**INSTRUCTIONS FOR THE TASK**
As the answer, set down the lines below from the one containing "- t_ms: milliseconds" through the one containing "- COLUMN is", exactly and inclusively, and no others.

[Records from a collection]

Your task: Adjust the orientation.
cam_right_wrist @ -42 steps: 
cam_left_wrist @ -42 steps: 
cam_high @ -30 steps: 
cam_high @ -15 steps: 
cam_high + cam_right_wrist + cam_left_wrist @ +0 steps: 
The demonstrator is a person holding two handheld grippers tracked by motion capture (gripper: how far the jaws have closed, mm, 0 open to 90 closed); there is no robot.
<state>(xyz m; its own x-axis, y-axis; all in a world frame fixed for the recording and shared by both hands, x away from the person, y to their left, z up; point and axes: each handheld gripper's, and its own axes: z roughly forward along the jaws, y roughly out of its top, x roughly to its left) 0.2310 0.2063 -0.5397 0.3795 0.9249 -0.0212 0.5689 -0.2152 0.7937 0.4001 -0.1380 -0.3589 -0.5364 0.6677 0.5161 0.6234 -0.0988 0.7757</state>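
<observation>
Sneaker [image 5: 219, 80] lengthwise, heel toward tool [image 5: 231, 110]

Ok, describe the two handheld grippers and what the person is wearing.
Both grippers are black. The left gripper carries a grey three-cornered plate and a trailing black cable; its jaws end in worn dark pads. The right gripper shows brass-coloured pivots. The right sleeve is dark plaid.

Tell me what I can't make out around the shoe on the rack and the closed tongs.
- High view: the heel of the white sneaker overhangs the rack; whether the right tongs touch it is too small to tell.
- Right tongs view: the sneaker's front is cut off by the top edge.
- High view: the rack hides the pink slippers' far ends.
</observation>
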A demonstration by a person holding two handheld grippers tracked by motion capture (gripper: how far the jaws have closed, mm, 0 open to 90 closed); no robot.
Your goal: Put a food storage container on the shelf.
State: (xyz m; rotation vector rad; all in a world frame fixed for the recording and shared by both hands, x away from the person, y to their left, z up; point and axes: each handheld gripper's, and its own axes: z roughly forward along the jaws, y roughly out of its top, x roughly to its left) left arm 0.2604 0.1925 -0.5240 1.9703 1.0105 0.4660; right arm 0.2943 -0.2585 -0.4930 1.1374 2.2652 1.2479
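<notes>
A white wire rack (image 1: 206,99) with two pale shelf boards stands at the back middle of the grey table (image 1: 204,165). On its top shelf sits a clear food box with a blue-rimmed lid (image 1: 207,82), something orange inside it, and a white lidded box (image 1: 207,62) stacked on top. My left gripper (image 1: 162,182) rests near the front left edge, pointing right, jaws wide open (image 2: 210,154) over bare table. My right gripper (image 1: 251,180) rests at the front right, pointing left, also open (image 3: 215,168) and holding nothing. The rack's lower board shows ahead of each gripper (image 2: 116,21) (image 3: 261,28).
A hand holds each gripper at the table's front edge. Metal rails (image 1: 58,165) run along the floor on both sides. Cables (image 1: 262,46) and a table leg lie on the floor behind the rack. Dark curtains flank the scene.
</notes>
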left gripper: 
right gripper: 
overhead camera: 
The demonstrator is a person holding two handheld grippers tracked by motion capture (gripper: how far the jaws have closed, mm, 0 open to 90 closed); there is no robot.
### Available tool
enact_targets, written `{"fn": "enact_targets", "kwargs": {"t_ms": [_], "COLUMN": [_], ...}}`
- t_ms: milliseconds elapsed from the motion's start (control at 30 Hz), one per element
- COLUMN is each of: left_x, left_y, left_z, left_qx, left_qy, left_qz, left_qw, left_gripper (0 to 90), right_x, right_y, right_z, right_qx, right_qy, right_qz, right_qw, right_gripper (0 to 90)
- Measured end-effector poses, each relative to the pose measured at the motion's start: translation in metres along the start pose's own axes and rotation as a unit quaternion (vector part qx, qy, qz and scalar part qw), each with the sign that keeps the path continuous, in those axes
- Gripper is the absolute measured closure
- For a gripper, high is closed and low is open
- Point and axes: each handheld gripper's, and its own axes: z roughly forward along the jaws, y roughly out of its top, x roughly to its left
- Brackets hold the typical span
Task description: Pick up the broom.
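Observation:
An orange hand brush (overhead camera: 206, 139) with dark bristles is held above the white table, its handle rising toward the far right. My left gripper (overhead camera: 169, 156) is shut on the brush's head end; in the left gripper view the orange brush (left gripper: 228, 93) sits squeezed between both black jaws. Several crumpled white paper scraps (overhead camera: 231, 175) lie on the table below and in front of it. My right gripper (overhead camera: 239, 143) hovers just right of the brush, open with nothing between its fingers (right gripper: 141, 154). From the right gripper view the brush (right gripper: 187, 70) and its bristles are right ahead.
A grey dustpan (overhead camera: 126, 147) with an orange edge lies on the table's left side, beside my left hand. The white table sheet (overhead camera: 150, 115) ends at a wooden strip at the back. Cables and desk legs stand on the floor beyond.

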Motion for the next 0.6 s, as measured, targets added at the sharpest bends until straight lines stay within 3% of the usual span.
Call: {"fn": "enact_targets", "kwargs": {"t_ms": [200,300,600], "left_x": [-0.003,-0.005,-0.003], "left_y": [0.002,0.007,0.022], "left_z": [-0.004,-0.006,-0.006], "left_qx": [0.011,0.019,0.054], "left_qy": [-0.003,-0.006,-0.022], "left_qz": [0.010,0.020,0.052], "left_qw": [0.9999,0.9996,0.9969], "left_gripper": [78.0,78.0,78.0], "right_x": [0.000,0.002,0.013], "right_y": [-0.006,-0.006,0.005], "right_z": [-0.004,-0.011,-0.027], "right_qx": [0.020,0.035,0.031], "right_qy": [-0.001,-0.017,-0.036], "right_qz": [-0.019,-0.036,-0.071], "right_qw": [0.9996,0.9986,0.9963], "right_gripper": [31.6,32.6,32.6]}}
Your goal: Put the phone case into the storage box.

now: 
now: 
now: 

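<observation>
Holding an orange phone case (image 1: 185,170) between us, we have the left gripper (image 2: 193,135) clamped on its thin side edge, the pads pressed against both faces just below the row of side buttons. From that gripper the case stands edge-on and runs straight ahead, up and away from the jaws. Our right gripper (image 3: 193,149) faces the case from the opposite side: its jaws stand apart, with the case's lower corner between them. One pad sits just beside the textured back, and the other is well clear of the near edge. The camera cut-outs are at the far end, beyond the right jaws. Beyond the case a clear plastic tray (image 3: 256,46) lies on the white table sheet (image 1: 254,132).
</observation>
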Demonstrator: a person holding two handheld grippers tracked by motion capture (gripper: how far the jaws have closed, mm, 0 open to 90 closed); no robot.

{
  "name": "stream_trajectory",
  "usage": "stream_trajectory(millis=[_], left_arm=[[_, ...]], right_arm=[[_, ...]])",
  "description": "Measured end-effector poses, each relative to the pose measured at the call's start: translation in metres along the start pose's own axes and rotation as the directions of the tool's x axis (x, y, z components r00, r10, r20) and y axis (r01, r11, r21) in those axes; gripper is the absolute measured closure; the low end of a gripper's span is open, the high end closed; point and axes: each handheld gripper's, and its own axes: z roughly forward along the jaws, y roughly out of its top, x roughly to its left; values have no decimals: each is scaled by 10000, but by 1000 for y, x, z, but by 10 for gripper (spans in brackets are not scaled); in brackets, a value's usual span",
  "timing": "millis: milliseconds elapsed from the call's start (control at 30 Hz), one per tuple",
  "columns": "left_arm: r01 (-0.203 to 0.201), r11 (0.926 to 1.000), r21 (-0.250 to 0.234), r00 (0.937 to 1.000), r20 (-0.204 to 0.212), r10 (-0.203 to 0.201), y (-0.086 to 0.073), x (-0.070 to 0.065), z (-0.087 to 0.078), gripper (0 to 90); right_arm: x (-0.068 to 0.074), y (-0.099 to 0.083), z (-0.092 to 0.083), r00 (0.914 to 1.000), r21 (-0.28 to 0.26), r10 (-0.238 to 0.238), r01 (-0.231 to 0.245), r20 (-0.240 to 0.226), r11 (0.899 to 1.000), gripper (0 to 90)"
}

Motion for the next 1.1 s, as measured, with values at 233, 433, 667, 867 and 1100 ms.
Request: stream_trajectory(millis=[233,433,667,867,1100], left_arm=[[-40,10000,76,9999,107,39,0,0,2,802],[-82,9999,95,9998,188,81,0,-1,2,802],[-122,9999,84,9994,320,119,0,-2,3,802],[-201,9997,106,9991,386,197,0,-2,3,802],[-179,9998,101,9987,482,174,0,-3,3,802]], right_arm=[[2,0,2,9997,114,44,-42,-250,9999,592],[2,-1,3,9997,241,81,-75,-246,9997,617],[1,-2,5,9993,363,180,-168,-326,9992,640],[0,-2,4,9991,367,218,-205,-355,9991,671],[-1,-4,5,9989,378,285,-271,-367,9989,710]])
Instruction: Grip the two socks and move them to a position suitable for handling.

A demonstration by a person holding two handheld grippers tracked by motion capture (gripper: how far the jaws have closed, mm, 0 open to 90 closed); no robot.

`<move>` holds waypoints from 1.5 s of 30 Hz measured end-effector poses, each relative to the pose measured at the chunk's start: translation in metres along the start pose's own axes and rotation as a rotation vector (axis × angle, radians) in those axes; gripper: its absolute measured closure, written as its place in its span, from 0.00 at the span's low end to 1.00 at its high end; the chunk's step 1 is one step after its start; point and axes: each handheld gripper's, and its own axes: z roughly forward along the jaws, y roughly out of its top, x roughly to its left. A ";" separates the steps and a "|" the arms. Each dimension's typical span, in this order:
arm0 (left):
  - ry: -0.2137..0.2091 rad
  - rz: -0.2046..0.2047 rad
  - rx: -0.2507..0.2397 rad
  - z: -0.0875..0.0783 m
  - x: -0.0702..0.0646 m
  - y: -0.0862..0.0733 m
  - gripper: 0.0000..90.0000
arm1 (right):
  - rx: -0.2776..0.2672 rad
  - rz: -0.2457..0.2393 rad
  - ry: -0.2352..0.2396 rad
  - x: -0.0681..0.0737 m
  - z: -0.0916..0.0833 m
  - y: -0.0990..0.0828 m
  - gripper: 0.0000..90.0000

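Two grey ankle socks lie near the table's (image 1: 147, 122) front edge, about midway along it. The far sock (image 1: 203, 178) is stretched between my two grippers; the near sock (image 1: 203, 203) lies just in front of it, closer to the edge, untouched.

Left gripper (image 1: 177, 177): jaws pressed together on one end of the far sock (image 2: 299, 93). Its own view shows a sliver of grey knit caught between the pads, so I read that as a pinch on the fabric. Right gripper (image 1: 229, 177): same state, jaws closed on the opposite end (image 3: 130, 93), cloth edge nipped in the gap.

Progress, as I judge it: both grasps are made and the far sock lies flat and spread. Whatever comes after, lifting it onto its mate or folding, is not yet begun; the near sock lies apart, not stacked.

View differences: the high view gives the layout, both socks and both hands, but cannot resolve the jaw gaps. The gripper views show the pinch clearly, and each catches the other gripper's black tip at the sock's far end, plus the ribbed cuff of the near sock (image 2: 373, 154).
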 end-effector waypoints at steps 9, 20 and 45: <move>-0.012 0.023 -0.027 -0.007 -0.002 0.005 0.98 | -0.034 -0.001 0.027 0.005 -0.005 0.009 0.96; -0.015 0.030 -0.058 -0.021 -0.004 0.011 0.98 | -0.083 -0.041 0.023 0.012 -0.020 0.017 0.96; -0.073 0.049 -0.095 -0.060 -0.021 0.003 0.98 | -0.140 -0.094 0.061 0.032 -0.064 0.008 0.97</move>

**TASK SOLUTION**
- t_ms: milliseconds elapsed from the motion's start (control at 30 Hz), one per element
- COLUMN is each of: left_x, left_y, left_z, left_qx, left_qy, left_qz, left_qw, left_gripper (0 to 90), right_x, right_y, right_z, right_qx, right_qy, right_qz, right_qw, right_gripper (0 to 90)

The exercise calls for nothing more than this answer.